Description of the task =
Each line of the material holding the word "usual" must be identified and copied.

Recorded data =
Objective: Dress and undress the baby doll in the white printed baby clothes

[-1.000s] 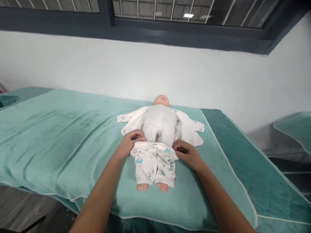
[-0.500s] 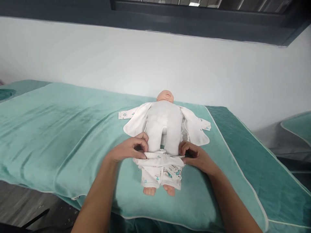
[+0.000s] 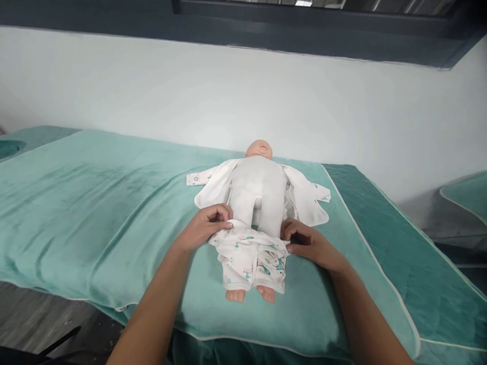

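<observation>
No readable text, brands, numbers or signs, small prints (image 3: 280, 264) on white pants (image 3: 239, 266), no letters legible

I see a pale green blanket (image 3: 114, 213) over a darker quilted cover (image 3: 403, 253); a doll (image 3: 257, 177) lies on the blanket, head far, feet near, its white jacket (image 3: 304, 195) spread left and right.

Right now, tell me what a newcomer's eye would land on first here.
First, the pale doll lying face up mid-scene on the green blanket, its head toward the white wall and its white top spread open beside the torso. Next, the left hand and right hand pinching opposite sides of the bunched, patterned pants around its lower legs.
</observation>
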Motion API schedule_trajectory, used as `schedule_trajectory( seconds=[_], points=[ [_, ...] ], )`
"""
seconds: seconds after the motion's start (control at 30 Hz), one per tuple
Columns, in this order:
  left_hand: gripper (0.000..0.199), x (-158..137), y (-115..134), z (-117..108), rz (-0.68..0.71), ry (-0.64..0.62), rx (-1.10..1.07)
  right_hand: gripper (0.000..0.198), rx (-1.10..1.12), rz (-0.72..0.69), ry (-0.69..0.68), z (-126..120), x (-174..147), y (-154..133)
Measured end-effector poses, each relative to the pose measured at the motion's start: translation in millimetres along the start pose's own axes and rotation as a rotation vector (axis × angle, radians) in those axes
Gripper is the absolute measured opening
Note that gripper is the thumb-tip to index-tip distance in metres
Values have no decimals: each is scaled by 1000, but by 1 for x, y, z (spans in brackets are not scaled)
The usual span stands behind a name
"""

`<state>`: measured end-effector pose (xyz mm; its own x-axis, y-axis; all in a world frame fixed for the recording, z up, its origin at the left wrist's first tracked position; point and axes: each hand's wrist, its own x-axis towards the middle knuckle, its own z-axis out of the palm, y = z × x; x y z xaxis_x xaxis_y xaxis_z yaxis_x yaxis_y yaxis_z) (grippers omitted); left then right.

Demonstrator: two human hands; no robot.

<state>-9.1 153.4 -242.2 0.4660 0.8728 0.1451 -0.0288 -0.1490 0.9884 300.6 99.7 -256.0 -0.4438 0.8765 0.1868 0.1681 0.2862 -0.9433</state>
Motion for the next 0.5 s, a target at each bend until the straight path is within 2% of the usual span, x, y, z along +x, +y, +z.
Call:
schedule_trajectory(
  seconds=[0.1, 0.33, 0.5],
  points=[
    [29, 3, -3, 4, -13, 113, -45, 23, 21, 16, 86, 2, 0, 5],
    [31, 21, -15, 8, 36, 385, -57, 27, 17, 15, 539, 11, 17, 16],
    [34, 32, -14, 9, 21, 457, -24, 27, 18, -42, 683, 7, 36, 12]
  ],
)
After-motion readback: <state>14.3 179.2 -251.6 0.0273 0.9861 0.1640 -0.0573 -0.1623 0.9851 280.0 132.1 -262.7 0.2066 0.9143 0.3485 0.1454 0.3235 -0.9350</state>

Final answer =
The usual span stands behind a name
Motion for the next 0.5 s, a target at each bend until the straight path is within 2% of the usual span, x, y, z along +x, +y, +z.

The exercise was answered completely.